WASHINGTON (Reuters) - The number of civilians killed by U.S. and NATO forces in Afghanistan has risen this year, despite efforts to limit fallout from the widening war against the Taliban, the Pentagon said on Wednesday.
Citing NATO statistics, the Pentagon said U.S. and NATO forces killed 90 civilians from January to April — a 76 percent rise from the 51 deaths in the same period of 2009.
The increase demonstrates the difficulty of shielding Afghans from violence as the United States pours thousands more troops into Afghanistan to challenge the Taliban, often in strongholds where insurgents hide among the population.
The U.S. military has made reducing civilian casualties an explicit goal of its revised Afghan strategy, given that popular support for NATO and Afghan forces is ultimately needed to isolate the Taliban and win the war.
President Barack Obama restated the goal on Wednesday, saying the United States was doing everything possible to avoid killing “somebody who’s not on the battlefield.”

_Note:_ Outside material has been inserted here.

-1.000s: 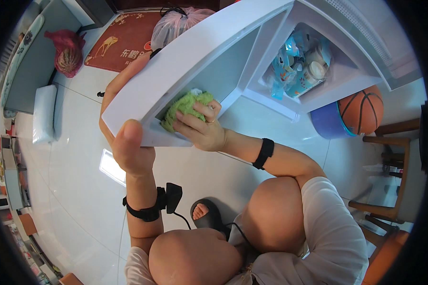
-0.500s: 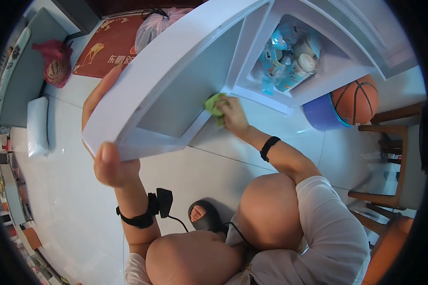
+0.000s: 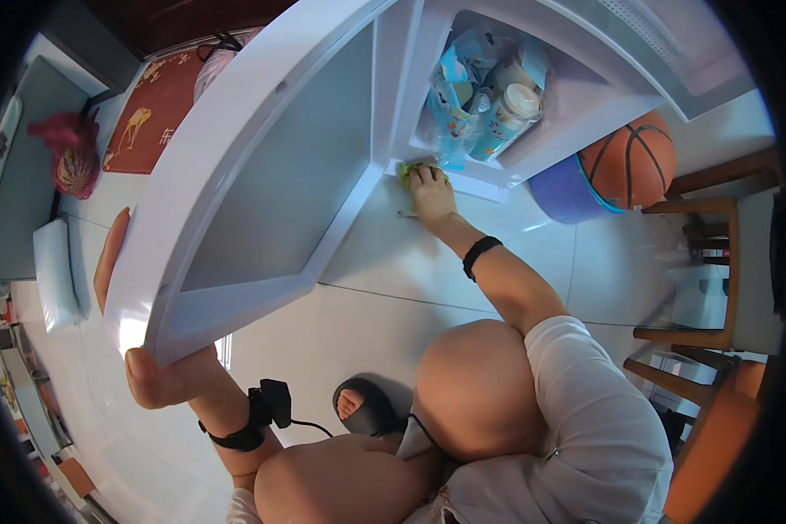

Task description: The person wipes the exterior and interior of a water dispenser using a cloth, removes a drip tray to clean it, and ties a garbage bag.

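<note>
A white fridge door (image 3: 279, 183) with a grey inner panel stands swung wide. My left hand (image 3: 168, 380) grips its outer edge at the lower corner, thumb in front and fingers reaching behind. My right hand (image 3: 432, 196) presses a green cloth (image 3: 407, 171) against the bottom front of the fridge (image 3: 472, 186), near where the door meets it. Most of the cloth is hidden beneath my fingers. In the compartment just above sit a white-lidded cup (image 3: 505, 122) with a blue pattern and several clear and blue plastic packages.
Right of the fridge, a basketball (image 3: 630, 162) rests in a purple bucket (image 3: 572, 192). Wooden chairs (image 3: 686, 336) stand farther right. On the left are a red mesh bag (image 3: 72, 153), a white package (image 3: 55, 272) and a red mat (image 3: 144, 113). My sandalled foot (image 3: 362, 406) is below.
My left hand has moved left and nearer with the door edge, so the door stands wider. My right hand has shifted with the cloth from the door's lower edge to the fridge's bottom front.
</note>
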`<state>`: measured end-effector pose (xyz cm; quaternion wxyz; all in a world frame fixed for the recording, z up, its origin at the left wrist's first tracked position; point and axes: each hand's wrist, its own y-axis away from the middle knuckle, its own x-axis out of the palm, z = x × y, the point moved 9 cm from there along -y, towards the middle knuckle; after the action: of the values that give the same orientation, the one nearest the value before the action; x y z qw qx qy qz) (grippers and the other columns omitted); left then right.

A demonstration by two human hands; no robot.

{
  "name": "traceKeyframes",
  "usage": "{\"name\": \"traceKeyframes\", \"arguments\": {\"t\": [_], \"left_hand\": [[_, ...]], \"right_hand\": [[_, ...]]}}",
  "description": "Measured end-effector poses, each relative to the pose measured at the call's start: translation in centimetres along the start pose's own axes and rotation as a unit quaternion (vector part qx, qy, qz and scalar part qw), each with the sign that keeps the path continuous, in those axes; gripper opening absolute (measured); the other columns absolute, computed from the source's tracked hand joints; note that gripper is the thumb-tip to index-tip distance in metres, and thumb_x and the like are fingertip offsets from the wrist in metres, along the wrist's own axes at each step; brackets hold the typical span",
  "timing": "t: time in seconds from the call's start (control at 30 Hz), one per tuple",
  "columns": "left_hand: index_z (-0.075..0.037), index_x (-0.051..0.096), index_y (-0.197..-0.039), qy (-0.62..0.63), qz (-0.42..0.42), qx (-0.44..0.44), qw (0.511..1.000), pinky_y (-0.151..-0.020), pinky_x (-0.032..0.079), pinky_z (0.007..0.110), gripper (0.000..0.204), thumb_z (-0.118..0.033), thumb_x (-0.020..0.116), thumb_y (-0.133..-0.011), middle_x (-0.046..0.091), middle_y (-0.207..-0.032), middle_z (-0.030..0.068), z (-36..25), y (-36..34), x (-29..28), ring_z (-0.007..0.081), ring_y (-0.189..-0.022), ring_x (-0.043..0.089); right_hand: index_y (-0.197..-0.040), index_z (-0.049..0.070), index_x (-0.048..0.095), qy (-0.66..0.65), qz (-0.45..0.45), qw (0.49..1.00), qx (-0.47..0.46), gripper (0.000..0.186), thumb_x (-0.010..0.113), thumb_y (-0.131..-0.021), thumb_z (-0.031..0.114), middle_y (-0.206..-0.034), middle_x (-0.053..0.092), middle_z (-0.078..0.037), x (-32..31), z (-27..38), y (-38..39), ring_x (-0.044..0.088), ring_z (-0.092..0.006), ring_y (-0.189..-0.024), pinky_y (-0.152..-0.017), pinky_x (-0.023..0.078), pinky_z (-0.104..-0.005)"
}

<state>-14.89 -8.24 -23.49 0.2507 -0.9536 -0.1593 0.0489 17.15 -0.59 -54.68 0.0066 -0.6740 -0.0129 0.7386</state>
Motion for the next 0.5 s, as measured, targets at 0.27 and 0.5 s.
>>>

“Our troops put themselves at risk, oftentimes, in order to reduce civilian casualties,” Obama told a joint news conference in Washington with visiting Afghan President Hamid Karzai.
“Oftentimes they’re holding fire, they’re hesitating, they’re being cautious about how they operate, even though it would be safer for them to go ahead and just take these locations out.”
Many of the deaths appeared to be related to several high-profile incidents, top among them an air strike in February that a NATO official said killed 23 civilians.
The NATO official, commenting on the numbers, stressed the increase in killings must be seen in the context of a larger U.S. fighting force that is directly engaging the Taliban in former strongholds.
The United Nations says foreign and Afghan troops killed 25 percent fewer civilians in 2009 than during the previous year. But civilian deaths rose overall because the number killed by insurgents climbed 40 percent.